#### WORK TASK:
The answer is a single figure: how many lines below contain the word "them".

#### INFORMATION PROVIDED:
# # # #

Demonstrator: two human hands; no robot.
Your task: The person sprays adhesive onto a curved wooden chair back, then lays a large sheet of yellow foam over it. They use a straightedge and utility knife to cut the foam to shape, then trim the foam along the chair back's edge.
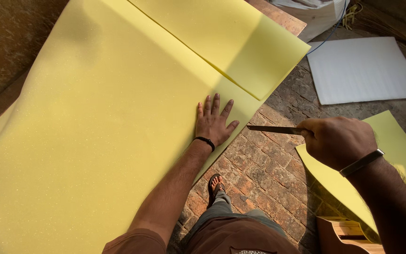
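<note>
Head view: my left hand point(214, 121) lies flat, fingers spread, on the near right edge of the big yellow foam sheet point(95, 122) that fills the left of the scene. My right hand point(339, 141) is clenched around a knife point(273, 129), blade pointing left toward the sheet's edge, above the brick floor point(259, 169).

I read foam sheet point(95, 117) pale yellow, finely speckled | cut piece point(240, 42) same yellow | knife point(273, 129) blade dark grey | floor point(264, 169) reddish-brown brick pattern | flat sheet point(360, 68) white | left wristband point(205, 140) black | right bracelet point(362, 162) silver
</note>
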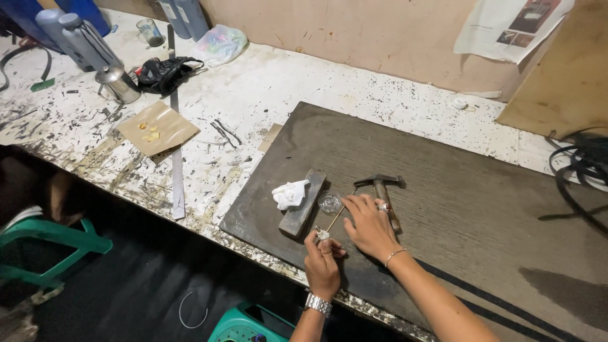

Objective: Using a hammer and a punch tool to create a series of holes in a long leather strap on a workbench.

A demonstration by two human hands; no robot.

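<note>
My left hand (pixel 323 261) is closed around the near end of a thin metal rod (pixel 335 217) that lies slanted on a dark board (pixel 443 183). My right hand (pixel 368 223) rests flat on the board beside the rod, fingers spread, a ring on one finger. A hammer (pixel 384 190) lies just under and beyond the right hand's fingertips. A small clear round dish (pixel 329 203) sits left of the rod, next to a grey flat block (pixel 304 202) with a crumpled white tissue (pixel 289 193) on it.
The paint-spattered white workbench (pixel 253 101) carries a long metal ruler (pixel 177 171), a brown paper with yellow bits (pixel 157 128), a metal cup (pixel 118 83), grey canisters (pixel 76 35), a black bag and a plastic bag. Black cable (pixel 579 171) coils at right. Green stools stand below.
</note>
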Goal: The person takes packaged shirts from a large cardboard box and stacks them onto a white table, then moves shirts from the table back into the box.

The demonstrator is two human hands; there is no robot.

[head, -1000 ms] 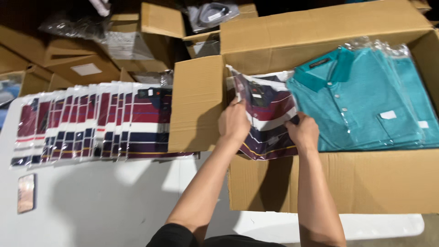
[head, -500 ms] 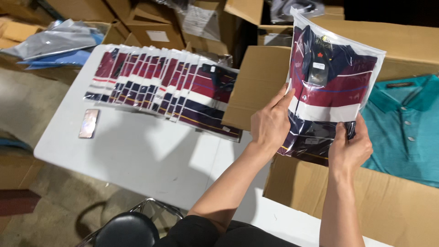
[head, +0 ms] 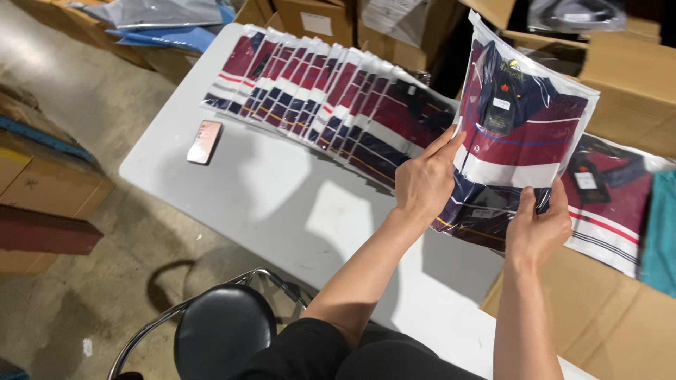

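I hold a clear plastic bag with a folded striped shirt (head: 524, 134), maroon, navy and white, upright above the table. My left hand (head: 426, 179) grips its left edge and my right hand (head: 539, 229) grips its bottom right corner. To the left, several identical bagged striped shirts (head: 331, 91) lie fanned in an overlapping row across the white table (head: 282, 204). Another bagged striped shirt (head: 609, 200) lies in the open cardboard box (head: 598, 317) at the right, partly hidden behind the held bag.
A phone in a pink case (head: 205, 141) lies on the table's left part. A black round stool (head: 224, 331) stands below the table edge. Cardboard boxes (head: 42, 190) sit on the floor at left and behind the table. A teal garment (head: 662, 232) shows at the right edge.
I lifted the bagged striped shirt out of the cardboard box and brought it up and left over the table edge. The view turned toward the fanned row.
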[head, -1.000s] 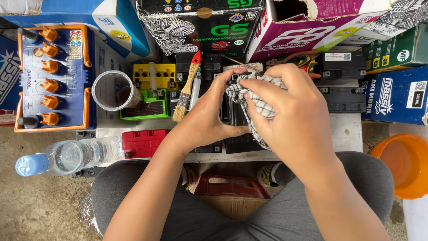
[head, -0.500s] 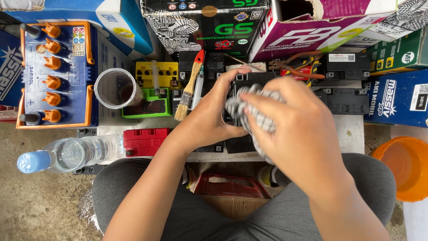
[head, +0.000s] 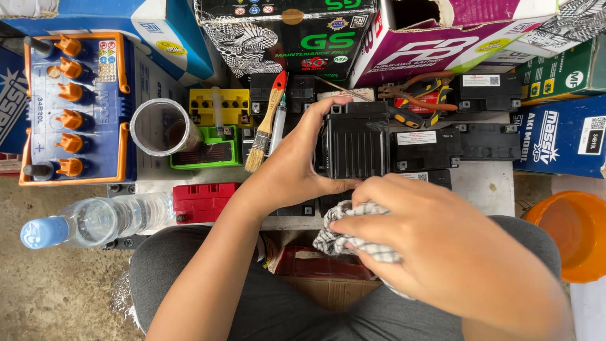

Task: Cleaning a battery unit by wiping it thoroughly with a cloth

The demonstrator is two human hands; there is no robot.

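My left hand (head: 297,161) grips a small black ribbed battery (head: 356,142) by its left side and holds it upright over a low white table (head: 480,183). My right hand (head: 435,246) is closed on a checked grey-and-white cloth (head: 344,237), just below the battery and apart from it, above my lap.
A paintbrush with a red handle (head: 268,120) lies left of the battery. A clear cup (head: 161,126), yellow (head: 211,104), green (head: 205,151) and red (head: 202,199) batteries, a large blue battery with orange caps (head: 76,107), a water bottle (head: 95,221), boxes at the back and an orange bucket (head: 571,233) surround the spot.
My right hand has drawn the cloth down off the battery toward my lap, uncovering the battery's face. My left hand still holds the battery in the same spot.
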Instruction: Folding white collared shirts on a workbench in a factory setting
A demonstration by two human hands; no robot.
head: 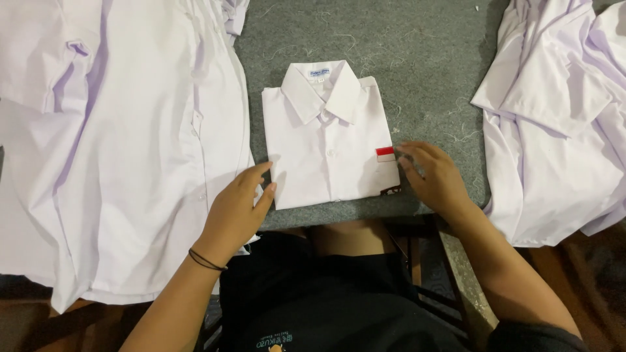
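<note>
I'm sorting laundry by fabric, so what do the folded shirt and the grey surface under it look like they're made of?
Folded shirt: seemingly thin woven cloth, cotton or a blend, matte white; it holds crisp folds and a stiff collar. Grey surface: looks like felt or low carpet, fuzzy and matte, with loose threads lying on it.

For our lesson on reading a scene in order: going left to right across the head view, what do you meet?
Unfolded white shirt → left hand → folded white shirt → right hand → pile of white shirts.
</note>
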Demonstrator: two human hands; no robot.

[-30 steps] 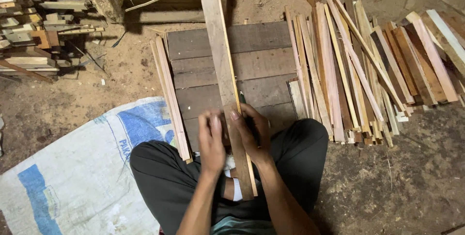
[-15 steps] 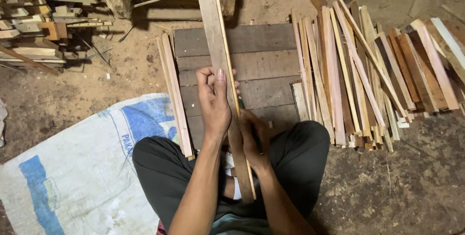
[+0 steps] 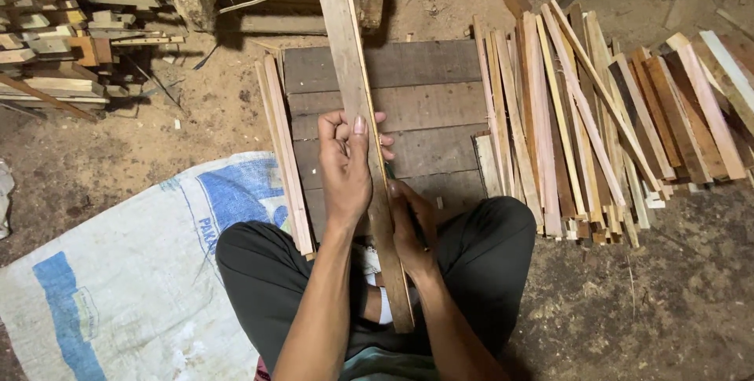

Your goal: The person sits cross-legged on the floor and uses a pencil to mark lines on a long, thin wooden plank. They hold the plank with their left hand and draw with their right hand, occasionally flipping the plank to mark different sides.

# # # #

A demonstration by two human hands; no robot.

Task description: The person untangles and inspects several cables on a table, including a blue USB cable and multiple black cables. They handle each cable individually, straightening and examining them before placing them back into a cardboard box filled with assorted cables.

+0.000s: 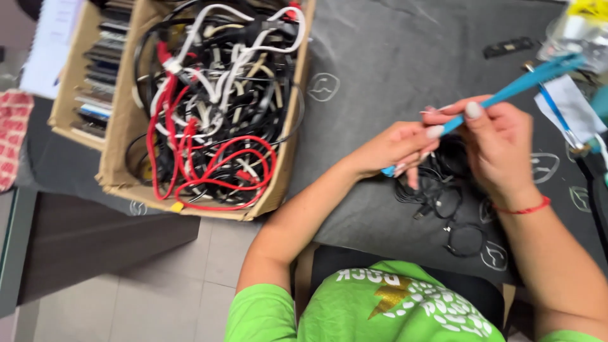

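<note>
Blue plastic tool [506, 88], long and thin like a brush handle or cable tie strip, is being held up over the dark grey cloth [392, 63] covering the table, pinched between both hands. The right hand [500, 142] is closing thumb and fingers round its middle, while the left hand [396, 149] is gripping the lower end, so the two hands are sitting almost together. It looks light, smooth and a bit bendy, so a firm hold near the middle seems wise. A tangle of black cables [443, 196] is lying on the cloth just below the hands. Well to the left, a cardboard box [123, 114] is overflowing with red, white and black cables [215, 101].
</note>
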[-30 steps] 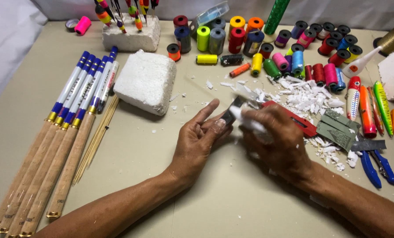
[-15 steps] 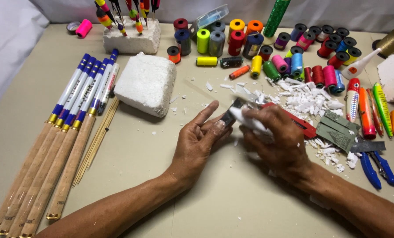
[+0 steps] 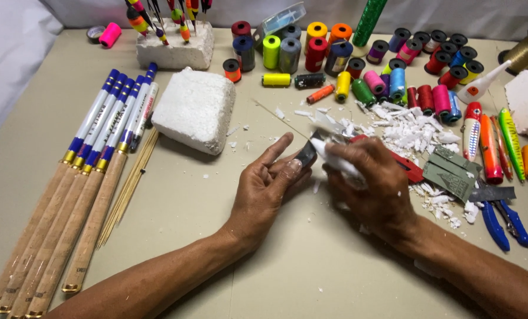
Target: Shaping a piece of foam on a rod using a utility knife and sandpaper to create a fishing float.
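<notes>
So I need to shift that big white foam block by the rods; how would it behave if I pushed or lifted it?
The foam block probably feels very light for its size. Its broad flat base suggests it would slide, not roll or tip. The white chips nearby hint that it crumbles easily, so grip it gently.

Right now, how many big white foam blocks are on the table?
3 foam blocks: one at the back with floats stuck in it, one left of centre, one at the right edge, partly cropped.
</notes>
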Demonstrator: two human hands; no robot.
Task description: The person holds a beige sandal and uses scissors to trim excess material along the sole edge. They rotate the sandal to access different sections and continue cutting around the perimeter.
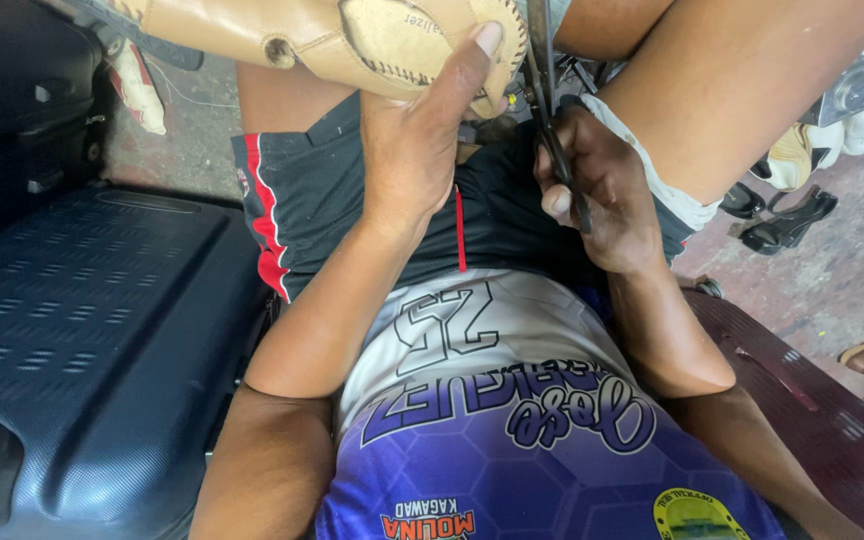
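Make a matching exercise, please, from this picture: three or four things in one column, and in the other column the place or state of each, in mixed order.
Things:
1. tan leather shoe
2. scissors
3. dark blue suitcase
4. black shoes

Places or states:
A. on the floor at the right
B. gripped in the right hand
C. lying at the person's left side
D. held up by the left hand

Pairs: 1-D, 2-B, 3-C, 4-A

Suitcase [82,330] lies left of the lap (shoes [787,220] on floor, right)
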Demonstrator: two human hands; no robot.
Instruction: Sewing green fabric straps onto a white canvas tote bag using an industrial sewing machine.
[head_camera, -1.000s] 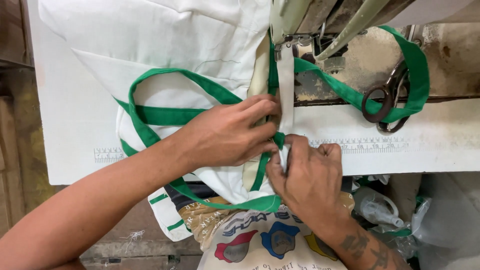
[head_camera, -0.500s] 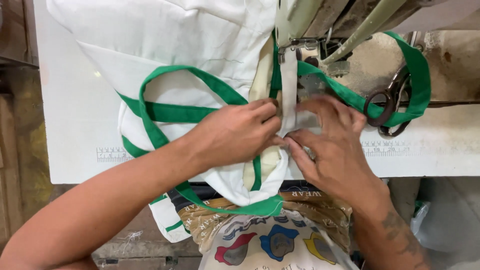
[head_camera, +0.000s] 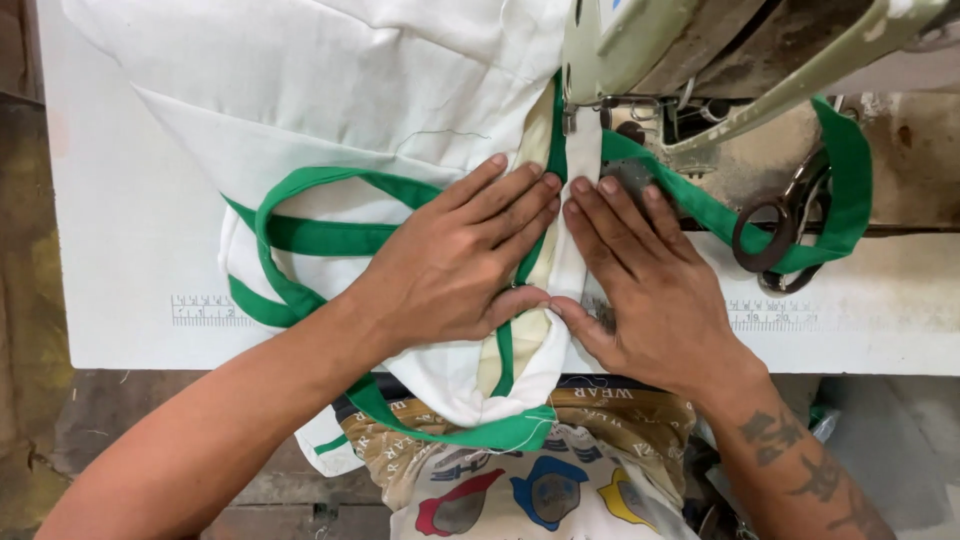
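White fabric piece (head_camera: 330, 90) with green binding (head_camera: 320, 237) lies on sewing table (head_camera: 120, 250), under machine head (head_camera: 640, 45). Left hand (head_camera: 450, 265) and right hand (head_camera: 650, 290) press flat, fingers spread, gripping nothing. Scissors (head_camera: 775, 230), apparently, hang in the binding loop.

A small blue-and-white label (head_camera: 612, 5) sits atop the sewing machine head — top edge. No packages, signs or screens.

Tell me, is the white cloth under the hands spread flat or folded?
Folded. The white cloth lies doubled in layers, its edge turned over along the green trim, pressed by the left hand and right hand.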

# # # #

#### WRITTEN RESPONSE:
2